- **ABOUT THIS EXERCISE**: Please give back, word for word, only the lines starting at the one containing "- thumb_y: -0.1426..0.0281" and ending at the one containing "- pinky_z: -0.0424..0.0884" within the material below.

- **MATERIAL FOR THE TASK**:
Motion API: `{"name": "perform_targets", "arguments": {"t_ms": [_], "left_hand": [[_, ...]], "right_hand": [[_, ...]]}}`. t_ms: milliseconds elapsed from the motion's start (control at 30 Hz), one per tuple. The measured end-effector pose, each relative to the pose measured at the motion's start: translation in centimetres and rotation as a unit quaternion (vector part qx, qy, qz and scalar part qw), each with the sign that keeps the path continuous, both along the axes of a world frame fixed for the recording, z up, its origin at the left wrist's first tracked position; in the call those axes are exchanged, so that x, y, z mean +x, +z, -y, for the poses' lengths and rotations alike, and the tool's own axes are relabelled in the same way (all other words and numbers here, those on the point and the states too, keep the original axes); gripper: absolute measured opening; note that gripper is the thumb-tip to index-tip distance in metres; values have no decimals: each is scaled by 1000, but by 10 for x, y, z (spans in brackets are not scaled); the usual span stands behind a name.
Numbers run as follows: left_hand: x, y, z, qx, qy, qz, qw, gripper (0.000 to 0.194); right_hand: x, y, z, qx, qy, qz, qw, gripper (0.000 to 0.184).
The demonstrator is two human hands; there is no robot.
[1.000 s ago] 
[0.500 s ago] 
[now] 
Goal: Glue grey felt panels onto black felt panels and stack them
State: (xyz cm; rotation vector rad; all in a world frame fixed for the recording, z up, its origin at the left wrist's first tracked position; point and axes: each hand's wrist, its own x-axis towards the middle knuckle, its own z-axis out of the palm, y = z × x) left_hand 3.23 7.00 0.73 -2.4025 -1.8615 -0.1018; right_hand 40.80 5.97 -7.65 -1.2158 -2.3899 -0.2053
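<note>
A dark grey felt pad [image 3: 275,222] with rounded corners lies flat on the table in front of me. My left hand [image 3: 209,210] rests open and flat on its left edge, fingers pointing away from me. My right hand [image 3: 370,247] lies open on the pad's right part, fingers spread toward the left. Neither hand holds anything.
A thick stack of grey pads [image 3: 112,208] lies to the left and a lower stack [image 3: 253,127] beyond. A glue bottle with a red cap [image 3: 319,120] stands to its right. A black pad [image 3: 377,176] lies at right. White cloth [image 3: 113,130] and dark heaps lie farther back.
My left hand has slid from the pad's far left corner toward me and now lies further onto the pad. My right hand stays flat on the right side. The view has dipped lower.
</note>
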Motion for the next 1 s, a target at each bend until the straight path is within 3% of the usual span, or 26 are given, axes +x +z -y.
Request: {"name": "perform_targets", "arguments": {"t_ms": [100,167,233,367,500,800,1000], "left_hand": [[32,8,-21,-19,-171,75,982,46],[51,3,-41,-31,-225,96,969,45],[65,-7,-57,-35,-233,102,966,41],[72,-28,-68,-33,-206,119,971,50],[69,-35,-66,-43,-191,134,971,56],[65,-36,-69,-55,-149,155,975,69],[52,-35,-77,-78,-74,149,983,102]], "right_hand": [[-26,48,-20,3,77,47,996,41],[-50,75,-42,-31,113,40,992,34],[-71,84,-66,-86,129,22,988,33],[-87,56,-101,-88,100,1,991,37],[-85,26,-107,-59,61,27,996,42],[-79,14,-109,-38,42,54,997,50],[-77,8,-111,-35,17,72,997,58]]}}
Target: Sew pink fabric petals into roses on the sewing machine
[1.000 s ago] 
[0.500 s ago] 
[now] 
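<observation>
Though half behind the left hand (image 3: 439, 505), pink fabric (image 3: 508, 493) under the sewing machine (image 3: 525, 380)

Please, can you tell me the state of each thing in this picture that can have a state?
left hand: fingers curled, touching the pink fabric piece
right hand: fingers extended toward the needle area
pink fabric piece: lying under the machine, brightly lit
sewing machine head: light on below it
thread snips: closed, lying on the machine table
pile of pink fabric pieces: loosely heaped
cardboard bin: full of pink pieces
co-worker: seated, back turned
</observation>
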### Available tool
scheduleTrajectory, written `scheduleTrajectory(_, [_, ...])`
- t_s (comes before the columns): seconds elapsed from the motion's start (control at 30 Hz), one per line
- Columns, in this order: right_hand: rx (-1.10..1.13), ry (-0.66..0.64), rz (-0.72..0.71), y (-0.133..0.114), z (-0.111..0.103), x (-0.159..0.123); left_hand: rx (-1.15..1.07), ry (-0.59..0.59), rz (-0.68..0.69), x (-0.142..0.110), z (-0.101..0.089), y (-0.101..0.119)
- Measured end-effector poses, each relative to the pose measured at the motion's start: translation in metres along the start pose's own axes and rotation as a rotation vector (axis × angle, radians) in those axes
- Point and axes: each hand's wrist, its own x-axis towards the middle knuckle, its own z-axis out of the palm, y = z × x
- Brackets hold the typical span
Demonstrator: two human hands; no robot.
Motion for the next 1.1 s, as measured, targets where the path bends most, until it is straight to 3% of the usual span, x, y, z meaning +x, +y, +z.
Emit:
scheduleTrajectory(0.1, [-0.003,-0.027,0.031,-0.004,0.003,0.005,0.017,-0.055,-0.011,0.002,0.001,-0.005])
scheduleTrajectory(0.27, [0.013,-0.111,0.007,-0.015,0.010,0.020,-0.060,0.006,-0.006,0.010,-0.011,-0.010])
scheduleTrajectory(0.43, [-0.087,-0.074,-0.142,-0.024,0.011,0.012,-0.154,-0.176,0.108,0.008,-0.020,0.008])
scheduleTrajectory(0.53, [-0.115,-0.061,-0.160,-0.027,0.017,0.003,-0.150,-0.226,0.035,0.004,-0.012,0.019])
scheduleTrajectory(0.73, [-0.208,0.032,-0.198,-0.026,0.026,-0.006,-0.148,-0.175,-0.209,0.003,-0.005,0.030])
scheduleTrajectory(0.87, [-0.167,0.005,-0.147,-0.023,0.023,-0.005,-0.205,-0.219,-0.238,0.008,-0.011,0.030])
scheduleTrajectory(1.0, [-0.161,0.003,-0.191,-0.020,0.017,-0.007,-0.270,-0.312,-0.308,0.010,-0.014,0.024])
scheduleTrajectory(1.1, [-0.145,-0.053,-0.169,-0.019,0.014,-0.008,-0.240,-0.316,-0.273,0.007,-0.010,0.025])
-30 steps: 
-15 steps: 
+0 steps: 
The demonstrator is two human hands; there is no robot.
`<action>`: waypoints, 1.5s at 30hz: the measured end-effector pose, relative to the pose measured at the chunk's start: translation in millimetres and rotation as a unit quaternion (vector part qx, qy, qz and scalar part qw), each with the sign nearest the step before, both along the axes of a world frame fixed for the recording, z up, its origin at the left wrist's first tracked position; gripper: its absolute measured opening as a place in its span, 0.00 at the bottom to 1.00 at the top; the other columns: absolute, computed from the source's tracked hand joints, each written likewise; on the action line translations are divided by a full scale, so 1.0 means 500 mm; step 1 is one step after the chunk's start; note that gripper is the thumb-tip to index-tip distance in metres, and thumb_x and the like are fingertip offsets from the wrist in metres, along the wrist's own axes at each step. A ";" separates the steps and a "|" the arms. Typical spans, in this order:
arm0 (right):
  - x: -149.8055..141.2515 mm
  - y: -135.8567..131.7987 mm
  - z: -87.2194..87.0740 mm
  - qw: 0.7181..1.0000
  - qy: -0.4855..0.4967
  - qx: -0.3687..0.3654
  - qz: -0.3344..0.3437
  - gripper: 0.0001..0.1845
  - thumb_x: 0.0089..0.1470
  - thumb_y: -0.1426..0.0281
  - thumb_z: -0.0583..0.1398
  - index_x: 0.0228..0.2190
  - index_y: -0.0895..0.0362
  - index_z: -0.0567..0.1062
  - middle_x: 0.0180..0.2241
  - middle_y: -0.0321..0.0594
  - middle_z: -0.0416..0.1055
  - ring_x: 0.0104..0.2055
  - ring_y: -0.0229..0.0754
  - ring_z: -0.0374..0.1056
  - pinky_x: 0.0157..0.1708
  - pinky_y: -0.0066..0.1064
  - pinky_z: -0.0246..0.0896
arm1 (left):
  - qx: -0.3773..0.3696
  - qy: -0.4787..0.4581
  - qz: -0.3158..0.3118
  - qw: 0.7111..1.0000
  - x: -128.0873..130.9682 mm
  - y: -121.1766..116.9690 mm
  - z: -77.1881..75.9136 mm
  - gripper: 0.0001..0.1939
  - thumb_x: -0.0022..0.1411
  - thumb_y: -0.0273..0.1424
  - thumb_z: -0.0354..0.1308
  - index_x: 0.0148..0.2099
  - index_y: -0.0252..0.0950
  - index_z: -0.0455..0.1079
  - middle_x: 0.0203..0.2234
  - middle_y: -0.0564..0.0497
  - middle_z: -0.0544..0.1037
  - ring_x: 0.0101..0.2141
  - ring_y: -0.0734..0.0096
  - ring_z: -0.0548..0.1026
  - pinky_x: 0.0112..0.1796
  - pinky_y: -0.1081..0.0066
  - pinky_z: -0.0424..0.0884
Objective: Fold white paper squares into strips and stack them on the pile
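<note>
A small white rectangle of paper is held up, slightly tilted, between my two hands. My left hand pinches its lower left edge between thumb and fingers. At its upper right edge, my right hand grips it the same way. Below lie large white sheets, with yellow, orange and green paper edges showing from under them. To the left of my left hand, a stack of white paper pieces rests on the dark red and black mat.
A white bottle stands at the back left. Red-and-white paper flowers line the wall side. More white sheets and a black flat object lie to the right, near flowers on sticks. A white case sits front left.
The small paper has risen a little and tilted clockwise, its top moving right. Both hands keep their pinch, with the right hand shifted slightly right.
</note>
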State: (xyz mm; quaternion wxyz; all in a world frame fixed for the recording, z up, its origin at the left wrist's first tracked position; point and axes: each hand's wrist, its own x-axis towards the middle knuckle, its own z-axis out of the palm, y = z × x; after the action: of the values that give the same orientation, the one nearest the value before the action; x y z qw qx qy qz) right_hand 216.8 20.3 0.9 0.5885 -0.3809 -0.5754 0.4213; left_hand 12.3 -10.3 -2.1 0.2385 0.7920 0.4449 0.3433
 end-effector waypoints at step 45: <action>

- **ANSWER TO THE EXERCISE**:
  - thumb_y: -0.1426..0.0281
  - thumb_z: -0.0583..0.1398
  - index_x: 0.0228..0.2190
  - index_y: -0.0895..0.0362
  - index_z: -0.0567..0.1062
  - middle_x: 0.0180..0.2241
  - middle_y: -0.0321..0.0594
  - middle_z: -0.0416..0.1055
  - ring_x: 0.0104..0.2055
  - ring_y: -0.0229..0.0754
  - ring_z: -0.0374..0.1056
  - pinky_x: 0.0157..0.1708
  - pinky_y: -0.0066..0.1064
  - pinky_z: -0.0246..0.0896
arm1 (left):
  - qx: -0.3773..0.3696
  - qy: -0.4787..0.4581
  - qz: -0.3158..0.3118
  - qw: 0.7111..1.0000
  - x: -128.0873..130.9682 mm
  - y: -121.1766..116.9690 mm
  - z: -77.1881..75.9136 mm
  - gripper: 0.0001..0.1939
  - thumb_x: -0.0022..0.1411
  - thumb_y: -0.0273..0.1424
  - thumb_z: -0.0354..0.1308
  - index_x: 0.0148..0.2099
  - index_y: -0.0252..0.0950
  - index_z: -0.0455..0.1079
  - middle_x: 0.0203..0.2234
  - middle_y: -0.0564..0.0497
  - middle_z: -0.0544..0.1037
  - ring_x: 0.0101..0.2141
  - ring_y: -0.0734..0.0096
  - ring_z: -0.0548..0.1026
  - pinky_x: 0.0112..0.1796
  - pinky_y: -0.1081..0.0066
  - pinky_z: -0.0424..0.0884

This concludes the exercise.